#### [TASK TO COMPLETE]
Read the lines below. Copy out any that hold the string "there".

#### [DATASET EXCERPT]
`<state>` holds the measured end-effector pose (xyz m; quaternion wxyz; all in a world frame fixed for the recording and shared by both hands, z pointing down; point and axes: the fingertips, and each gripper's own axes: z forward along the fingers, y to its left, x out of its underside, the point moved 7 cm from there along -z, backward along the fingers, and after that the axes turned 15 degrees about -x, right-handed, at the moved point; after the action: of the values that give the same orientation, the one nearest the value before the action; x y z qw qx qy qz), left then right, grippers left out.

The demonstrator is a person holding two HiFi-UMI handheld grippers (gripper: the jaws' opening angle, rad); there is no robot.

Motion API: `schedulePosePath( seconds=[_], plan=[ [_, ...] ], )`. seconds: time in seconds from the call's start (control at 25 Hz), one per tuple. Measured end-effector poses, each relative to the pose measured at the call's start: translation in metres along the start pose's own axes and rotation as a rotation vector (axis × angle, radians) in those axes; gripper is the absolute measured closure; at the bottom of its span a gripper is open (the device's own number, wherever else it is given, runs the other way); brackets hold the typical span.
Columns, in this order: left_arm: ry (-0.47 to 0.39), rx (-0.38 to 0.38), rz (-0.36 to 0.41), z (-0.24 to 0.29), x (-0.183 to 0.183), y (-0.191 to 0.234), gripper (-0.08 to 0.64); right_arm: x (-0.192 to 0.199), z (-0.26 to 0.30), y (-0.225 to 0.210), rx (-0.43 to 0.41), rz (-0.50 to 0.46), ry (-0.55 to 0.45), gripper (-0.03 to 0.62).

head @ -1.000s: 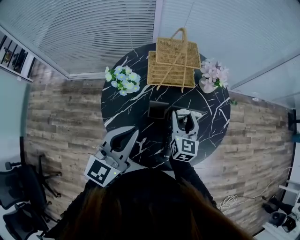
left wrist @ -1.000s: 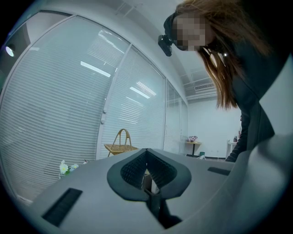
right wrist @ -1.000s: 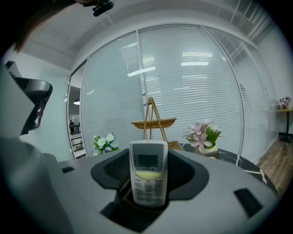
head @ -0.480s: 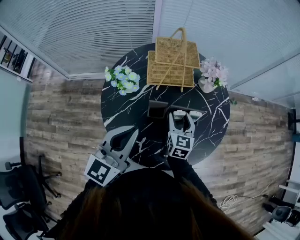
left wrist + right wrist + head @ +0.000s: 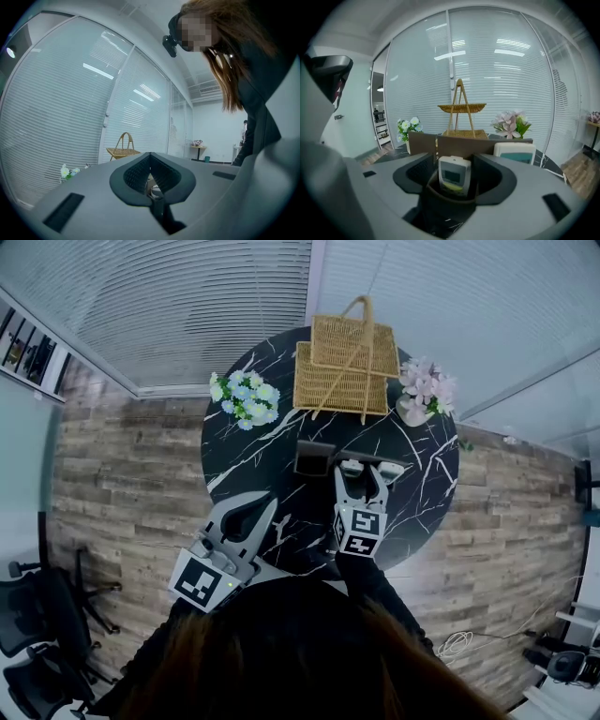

#### [RESPONSE FOR THIS EXERCISE]
`<state>` holds the measured end-effector pose (xyz m; quaternion wxyz; all in a world frame fixed for the recording and shared by both hands, z pointing down; point and axes: the fingertips, and each gripper's own axes: z forward along the fingers, y to its left, x out of its underside, the point moved 7 cm from there along -z, backward along the fingers, and after that the axes turned 15 degrees about -x, right-handed, at the moved point; after the action: of the values that give the same orientation, the one nearest the value before the action; x y z qw qx qy qz), left then right, grippers left out.
The demonstrator is a person holding two HiFi-UMI handheld grippers (gripper: the jaws' opening angle, rad); there is no robot.

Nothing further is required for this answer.